Il est 14h30. Ce jeudi 4 octobre, à la Grand Rue, la plus grande artère de la capitale haïtienne, les minibus de transport en commun font leur va-et-vient habituel, les mécaniciens de rues transpirent sous de grosses voitures et les marchandes de plats chauds surveillent de grosses marmites de riz et de légumes qui mijotent. Derrière ce décor familier et ordinaire, se cache pourtant une surprise de taille. Une grande sculpture représentant un homme à la verge énorme se dresse à quelques mètres de l’entrée d’une maison. C’est l’atelier d’André Eugène, sculpteur haïtien, membre du mouvement « atis rezistans ».
« Atis-rezistans » est un regroupement d’artistes menés par trois sculpteurs, André Eugène, Guyoto et Celeur Jean-Hérard. L’originalité de ces sculpteurs est de créer, avec des objets de rebus, de véritables œuvres d’art. Carcasses de voitures, cannettes de soda, clous, poupées, chaussures, chaines de bicyclette, et même des crânes humains, rien n’est insignifiant, tout est transformé en œuvre métaphorique.

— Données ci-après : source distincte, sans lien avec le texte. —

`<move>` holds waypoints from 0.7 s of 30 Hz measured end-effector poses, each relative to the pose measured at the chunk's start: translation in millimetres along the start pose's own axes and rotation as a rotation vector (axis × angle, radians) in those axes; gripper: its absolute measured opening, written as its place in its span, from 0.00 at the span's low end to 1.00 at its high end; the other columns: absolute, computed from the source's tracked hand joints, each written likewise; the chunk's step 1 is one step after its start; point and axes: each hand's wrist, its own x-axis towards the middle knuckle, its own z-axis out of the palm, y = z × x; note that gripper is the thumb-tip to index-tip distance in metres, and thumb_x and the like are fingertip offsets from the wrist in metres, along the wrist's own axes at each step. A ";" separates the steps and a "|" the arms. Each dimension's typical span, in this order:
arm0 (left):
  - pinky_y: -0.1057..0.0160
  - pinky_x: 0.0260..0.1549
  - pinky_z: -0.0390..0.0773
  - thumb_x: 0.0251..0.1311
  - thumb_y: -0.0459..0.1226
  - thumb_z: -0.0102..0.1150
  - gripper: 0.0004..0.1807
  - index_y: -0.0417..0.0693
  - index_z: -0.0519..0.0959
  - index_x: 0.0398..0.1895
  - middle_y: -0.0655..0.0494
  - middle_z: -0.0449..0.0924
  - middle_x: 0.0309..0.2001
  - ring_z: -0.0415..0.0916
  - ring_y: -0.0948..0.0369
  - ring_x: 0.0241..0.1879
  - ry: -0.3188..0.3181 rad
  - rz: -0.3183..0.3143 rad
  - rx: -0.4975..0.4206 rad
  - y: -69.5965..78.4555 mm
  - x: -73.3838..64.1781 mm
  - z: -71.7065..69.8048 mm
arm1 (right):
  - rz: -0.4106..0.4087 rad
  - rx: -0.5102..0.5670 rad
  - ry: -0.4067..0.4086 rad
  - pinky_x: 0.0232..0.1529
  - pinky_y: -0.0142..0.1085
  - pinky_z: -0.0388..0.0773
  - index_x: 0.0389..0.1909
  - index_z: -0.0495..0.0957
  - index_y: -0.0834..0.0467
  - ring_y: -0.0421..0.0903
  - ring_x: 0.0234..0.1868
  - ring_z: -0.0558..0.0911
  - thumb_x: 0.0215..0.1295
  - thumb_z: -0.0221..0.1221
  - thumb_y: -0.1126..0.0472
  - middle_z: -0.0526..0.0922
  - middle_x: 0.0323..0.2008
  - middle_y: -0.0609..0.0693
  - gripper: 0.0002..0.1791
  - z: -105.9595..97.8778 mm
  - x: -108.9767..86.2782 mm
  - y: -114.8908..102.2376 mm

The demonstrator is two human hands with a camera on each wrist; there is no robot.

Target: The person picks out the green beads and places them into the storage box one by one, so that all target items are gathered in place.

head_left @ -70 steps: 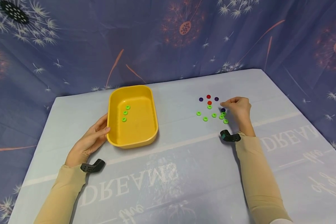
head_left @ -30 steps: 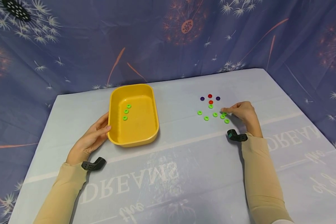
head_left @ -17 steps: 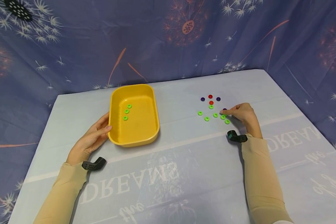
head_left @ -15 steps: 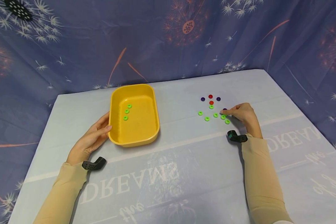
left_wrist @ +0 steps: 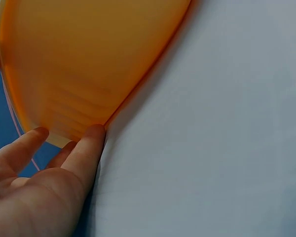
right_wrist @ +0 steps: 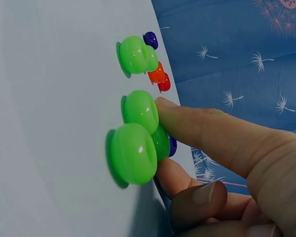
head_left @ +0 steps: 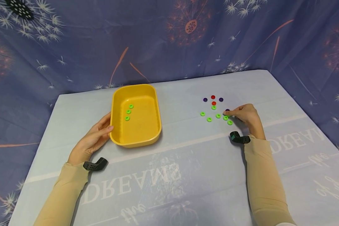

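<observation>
My left hand [head_left: 91, 139] holds the left side of a yellow plastic tub [head_left: 139, 125], thumb at its rim and fingers along the outer wall. Three green ring-shaped beads [head_left: 128, 111] lie in a row inside the tub. At the right, thumb and index finger of my right hand [head_left: 247, 116] pinch a green ring-shaped bead [right_wrist: 162, 143] low at the table. Two more green beads [right_wrist: 134, 153] sit right against it in the right wrist view. A dark blue bead [head_left: 227, 110] lies just behind the fingertips, partly hidden.
Several green beads [head_left: 209, 119] are scattered left of my right hand. Two red beads [head_left: 213, 97] and two dark blue ones [head_left: 205, 99] lie beyond them. A pale printed cloth [head_left: 158, 188] covers the table, with a patterned blue curtain [head_left: 147, 40] behind.
My right hand has come down and slightly toward me, from above the dark blue bead to the green one. It has barely moved in the last half second. The left hand stays on the tub.
</observation>
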 end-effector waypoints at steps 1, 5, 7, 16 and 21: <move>0.68 0.61 0.73 0.71 0.25 0.45 0.41 0.41 0.36 0.79 0.39 0.33 0.77 0.65 0.63 0.65 -0.002 0.003 0.000 -0.1 0.1 -0.1 | -0.001 -0.001 0.002 0.37 0.40 0.62 0.46 0.77 0.68 0.50 0.43 0.62 0.52 0.72 0.43 0.63 0.42 0.54 0.34 -0.2 0.2 0.1; 0.69 0.61 0.73 0.71 0.25 0.45 0.41 0.41 0.36 0.79 0.39 0.33 0.77 0.65 0.63 0.65 -0.002 0.004 -0.003 -0.1 0.0 -0.2 | 0.007 0.002 0.005 0.38 0.40 0.63 0.49 0.76 0.69 0.51 0.44 0.63 0.53 0.71 0.44 0.64 0.44 0.55 0.35 0.5 0.6 -0.1; 0.69 0.61 0.73 0.71 0.25 0.45 0.41 0.41 0.36 0.79 0.39 0.32 0.77 0.65 0.63 0.65 0.002 0.001 -0.003 0.0 -0.1 -0.2 | 0.018 0.003 0.007 0.39 0.40 0.65 0.51 0.76 0.69 0.51 0.45 0.63 0.53 0.71 0.44 0.65 0.45 0.55 0.36 0.8 0.6 -0.1; 0.69 0.61 0.73 0.71 0.26 0.47 0.42 0.42 0.34 0.79 0.38 0.26 0.78 0.66 0.65 0.65 0.000 -0.015 -0.008 1.5 -1.2 0.3 | -0.013 0.046 -0.002 0.37 0.38 0.64 0.43 0.78 0.67 0.49 0.40 0.64 0.53 0.72 0.47 0.69 0.42 0.54 0.28 -1.2 1.1 2.3; 0.68 0.61 0.73 0.72 0.26 0.46 0.42 0.43 0.35 0.80 0.40 0.26 0.79 0.67 0.65 0.65 -0.006 -0.023 -0.018 1.9 -1.4 -0.2 | -0.046 0.072 -0.013 0.38 0.39 0.62 0.33 0.82 0.66 0.51 0.43 0.63 0.53 0.71 0.49 0.68 0.41 0.55 0.22 -4.4 -1.9 3.1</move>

Le vaudou et le sexe sont très présents dans leurs créations. Par ici on retrouve une Simbi, déesse des eaux dans le vaudou, faisant l’amour avec un énorme serpent. Plus loin, un poisson salue un androgyne en plein enfantement. « Le vaudou est libérateur » confie Celer Jean-Herrard.
Ces artistes étaient considérés, au début de leur mouvement comme des fous par leurs voisins. « Tous nos compatriotes ne comprenaient pas nos œuvres, ils en ont eu un peu peur », fait remarquer André Eugène.
Cependant, ils ont au fil du temps gagné leur estime. La communauté s’est peu à peu habituée à la présence de ces artistes d’un autre genre. « Maintenant les enfants du quartier nous apportent les objets dont on ne se sert plus chez eux, au lieu de les laisser trainer. Ils sont aussi plus conscients de l’importance de l’environnement », poursuit André Eugène.
Les trois sculpteurs de « Atis Rezistans », s’ils ne sont pas trop connus dans leur pays, jouissent cependant d’une grande renommée internationale. Ils ont participé à de nombreuses expositions à l’étranger. Une de leur création a d’ailleurs été exposée, cet été, au musée de l’esclavage en Angleterre.